_Collected data_
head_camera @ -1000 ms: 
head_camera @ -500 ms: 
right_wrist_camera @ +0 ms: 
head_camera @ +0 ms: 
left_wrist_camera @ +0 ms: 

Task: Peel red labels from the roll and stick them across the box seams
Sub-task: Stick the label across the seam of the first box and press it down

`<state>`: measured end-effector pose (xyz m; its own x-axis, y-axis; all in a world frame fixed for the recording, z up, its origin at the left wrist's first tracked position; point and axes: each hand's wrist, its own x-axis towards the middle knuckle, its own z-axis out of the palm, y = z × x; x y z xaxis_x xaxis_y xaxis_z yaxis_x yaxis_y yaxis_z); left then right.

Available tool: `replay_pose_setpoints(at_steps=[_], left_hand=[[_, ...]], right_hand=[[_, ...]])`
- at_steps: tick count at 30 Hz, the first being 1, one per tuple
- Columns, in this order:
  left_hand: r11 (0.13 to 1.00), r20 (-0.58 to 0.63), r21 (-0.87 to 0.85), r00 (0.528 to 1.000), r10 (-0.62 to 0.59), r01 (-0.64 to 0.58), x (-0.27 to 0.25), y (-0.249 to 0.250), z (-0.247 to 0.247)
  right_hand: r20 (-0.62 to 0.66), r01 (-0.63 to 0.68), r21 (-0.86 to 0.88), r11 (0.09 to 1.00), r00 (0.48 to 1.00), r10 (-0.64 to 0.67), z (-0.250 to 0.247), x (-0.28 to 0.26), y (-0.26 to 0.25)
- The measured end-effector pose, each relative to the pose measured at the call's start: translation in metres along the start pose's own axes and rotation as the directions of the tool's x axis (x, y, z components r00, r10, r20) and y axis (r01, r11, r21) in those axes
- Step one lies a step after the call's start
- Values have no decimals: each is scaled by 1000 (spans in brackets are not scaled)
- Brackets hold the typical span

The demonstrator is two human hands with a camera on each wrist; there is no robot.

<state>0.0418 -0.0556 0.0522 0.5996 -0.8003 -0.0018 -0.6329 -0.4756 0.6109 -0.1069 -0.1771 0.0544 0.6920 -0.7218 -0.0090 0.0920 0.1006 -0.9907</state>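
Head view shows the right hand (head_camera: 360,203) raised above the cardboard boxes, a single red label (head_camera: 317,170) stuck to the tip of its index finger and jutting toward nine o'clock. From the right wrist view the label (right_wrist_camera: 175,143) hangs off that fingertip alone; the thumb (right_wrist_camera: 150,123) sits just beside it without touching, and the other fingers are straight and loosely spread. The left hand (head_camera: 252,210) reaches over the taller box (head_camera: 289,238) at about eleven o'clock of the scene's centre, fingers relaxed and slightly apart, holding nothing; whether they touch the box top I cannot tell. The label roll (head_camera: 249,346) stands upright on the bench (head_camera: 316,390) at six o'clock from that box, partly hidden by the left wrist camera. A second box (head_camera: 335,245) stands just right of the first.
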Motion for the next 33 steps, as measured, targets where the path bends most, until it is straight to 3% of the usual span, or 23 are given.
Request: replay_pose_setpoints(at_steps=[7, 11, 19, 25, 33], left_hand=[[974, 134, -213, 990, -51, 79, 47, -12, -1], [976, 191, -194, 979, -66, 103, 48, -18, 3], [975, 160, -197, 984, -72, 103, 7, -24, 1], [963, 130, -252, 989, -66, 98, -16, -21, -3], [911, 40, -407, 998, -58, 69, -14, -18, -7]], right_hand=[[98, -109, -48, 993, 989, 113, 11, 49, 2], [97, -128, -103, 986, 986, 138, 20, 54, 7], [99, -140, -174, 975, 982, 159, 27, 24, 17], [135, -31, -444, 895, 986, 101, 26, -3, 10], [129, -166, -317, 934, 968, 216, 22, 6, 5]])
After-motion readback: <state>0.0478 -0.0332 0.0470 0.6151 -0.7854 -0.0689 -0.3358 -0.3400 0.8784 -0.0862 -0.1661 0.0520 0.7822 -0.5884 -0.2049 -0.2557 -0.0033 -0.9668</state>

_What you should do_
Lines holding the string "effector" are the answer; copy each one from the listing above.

_Reply to the exercise_
`<state>`: measured end-effector pose (xyz m; its own x-axis, y-axis; all in a world frame fixed for the recording, z up, its origin at the left wrist's first tracked position; point and axes: each hand's wrist, its own x-axis towards the middle knuckle, its own z-axis out of the palm, y = z × x; x y z xaxis_x xaxis_y xaxis_z yaxis_x yaxis_y yaxis_z); left then right.
- The measured end-effector pose, each relative to the pose measured at the call's start: translation in metres along the start pose's own axes and rotation as the directions of the tool's x axis (x, y, z components r00, r10, r20) and y axis (r01, r11, r21) in those axes

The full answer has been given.